PAM stands for pluggable authentication module. The PAM module pam_limits.so provides functionality to set a cap on resource utilization. The command ulimit can be used to view current limits as well as set new limits for a session. The default values used by pam_limits.so can be set in /etc/security/limits.conf.
we are updating limits.conf to set a limit on CPU uses by user username. Limits set by the ulimit command are limited to that session. To set the limits permanently, we need to set them in the limits.conf file.

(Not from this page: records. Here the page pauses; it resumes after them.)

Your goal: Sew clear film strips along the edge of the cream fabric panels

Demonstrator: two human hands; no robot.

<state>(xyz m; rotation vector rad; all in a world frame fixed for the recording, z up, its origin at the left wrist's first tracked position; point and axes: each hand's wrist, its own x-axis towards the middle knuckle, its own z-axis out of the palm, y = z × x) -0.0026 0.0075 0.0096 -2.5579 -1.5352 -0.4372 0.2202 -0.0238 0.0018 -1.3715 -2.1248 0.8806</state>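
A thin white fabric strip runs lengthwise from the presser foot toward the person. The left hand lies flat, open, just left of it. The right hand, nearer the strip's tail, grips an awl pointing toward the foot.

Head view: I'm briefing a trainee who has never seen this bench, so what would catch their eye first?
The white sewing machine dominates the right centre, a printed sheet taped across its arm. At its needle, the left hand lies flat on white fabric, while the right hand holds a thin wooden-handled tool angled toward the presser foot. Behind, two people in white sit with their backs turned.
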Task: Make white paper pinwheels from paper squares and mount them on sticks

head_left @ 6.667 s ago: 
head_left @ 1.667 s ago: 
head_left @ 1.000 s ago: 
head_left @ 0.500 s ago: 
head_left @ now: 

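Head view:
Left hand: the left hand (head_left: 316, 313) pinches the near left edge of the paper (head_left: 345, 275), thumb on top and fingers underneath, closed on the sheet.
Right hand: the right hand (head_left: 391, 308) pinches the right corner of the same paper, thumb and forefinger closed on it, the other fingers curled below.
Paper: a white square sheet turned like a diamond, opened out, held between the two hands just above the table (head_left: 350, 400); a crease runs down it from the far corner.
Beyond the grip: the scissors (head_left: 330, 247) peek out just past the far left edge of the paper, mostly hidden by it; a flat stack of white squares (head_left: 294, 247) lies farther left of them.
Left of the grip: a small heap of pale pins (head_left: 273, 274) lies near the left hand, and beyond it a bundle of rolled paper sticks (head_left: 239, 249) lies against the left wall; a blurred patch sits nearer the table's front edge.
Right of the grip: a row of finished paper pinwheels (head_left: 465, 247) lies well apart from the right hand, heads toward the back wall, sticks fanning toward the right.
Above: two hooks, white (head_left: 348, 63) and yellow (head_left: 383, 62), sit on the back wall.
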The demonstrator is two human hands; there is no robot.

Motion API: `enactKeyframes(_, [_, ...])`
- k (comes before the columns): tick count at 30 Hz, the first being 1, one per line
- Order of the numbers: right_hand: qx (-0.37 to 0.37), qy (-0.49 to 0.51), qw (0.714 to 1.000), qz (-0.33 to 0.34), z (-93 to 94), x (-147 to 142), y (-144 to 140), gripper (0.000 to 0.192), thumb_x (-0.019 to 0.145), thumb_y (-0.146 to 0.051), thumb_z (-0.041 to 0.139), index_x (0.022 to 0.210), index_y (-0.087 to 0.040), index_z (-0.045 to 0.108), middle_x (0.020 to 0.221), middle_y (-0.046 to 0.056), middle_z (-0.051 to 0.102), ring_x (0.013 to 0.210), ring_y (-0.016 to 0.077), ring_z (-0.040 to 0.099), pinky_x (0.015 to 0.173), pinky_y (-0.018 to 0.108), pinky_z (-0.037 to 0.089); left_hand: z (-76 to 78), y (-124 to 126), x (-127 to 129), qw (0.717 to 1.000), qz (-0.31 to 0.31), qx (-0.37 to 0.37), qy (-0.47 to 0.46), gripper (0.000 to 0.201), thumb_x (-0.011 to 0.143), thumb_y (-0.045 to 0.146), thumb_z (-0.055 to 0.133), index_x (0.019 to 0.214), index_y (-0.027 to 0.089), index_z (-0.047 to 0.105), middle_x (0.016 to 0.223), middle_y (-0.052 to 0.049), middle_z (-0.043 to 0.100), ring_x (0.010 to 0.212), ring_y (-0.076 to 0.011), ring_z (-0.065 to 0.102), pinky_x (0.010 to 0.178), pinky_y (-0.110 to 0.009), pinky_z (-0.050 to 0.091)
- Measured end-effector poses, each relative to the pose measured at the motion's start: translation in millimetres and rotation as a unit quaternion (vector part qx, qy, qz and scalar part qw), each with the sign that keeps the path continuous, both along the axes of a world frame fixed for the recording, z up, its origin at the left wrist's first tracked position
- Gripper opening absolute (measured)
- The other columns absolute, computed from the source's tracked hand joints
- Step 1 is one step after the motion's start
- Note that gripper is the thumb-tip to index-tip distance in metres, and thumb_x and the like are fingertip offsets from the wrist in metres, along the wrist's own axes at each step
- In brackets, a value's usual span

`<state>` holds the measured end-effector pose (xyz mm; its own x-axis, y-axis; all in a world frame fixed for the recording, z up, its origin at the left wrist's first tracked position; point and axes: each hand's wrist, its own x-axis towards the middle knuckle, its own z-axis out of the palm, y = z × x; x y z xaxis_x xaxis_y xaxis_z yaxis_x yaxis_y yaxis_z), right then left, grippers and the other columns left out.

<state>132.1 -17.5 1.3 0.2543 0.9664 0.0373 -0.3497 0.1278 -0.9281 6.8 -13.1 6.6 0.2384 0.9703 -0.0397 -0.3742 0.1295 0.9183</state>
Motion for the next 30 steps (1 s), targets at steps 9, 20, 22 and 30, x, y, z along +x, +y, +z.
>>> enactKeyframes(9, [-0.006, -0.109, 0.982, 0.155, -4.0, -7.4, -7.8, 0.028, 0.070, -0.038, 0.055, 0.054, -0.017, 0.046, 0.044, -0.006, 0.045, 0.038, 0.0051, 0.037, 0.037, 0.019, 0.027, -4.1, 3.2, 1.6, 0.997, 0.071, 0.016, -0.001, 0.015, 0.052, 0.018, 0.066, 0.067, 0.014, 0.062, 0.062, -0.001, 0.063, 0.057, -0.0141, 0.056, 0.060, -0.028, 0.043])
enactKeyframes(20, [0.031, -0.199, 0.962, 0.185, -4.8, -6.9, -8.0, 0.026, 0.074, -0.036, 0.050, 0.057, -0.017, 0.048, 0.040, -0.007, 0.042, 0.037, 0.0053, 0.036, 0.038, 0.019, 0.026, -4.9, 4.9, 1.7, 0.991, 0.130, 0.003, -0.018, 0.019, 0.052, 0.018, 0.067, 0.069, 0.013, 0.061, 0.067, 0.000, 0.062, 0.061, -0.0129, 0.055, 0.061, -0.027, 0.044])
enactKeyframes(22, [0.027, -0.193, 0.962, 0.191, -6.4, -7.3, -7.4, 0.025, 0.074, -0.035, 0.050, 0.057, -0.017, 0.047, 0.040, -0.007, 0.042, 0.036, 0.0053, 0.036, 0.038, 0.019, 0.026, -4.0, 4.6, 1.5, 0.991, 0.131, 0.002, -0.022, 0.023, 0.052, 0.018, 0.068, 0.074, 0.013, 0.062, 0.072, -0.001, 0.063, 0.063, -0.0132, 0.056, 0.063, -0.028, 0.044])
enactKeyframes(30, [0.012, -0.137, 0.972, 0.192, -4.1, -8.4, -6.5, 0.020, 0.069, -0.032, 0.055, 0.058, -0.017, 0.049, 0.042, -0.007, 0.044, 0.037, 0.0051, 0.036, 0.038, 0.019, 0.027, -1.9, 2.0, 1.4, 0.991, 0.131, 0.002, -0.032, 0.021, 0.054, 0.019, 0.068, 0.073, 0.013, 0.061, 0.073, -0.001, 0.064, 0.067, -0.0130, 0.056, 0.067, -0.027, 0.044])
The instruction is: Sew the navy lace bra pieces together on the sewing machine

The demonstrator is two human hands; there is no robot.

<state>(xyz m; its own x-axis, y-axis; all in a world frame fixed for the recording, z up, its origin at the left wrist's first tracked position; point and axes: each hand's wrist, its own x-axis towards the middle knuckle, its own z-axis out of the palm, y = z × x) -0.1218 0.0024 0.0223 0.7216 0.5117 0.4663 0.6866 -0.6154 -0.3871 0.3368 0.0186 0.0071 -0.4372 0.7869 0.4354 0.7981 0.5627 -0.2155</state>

The syntax of the limits.conf file is as follows:
<domain> <type> <item> <value>
- domain : can be a username, a group name, or a wildcard entry.
- type :
soft: This is a soft limit which can be changed by user
hard: This is a cap on soft limit set by super user and enforced by kernel
- item : is the resource to set the limit for. You can get a list of all items with ulimit -a
Setting resource limits with limits.conf
Step 1 : Check the CPU use limit with ulimit -t
Step 2 : To set new limit, open limits.conf with the following command
sudo nano /etc/security/limits.conf
Step 3 : Scroll to the end of the file and add following lines
<username> soft cpu 1000 # max cpu time in minutes <username> hard cpu 1000 # max cpu time in minutes
Step 4 : These limits will be applied after reboot.